Police patrol was heavy along the Ave, increasing every fall when new students arrived to wreak havoc on unsuspecting Seattle. It used to be that any undercover cop could score the drug of her choice on the Ave. It was a matter of departmental pride that these days it was widely acknowledged that there was too much heat to risk turning a little illegal profit. The Ave was a battle against chaos, and for once, order was winning.

I usually got a friendly nod or two from store owners, particularly the restaurants I frequented. When I’d first begun patrol duty, I’d had to argue extensively with Mrs. Li, owner of my favorite Chinese place, who was convinced that all that walking would wear me away to a stick. She kept trying to give me “a little snack”—usually enough to feed two for a day—on the house, to keep my strength up.

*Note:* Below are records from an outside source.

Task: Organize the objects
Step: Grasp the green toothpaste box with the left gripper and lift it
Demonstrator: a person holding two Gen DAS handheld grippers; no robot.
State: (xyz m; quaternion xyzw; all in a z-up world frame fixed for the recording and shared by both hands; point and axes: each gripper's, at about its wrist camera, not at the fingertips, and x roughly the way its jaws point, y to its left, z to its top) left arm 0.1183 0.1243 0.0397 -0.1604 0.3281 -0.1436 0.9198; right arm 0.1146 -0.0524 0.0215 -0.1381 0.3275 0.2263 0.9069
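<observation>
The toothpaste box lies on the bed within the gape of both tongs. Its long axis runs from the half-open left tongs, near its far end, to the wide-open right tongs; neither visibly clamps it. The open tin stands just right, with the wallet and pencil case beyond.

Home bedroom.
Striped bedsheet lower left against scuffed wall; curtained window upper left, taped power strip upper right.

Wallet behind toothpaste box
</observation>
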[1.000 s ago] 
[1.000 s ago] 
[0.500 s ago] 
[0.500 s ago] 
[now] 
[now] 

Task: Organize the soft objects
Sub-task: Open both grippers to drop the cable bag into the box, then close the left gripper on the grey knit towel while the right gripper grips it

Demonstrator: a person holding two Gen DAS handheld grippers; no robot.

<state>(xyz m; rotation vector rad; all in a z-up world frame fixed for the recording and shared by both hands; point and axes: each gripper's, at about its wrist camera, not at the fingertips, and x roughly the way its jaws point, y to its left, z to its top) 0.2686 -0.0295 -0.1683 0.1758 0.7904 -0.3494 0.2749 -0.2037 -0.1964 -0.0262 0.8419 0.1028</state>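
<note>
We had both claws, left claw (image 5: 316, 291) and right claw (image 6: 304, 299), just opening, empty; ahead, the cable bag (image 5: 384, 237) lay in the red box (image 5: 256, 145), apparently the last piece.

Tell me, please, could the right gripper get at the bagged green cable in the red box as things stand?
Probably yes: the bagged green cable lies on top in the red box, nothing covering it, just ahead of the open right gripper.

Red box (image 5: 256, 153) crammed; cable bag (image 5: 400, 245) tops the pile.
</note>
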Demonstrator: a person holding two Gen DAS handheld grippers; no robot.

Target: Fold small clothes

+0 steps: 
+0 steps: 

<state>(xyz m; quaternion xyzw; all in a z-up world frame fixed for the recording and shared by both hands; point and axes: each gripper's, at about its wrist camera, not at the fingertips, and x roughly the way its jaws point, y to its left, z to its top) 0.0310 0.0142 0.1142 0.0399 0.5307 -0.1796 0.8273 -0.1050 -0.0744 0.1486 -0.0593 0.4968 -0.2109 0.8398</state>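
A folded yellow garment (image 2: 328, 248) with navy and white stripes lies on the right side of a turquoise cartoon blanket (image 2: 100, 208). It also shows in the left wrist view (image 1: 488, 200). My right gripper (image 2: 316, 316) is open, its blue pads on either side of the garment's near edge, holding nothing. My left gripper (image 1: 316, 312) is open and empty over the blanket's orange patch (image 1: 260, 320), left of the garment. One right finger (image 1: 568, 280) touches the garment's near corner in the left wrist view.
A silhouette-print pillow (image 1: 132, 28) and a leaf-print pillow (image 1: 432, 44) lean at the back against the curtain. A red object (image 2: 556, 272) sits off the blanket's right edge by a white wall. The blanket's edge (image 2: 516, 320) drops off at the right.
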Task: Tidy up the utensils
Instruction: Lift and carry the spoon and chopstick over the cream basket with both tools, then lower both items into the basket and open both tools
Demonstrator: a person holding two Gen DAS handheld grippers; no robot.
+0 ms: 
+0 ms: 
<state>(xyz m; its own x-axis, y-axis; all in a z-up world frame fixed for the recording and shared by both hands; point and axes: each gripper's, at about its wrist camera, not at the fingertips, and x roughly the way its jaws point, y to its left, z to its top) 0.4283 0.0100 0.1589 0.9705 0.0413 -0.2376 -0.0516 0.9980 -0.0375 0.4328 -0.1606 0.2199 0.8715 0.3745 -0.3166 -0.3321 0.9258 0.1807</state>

I finally convinced her that as a police officer I couldn’t take what she offered without compromising myself, and she retaliated by feeding me twice as much when I came in to the shop off-duty.

I waved at her through the restaurant window and grinned my way up the street. A long-nosed bicycle messenger zipped past me, illegally riding on the sidewalk. I barked, “Hey!” He shot a nasty glance over his shoulder at me and didn’t stop. At the corner, he bounced his bike off the curb and down into the street, careening across the avenue to ride on the correct, if not right, side. Rather than chase him down on foot, I punched 411 on my generally despised department-issued cell phone and got the number for the company he worked for. It took the length of waiting for one stoplight to register a request for disciplinary action. I crossed the street with the rest of the herd cheerfully. If I was lucky, I’d see his bike ahead of me and get to ticket it for vehicular misuse.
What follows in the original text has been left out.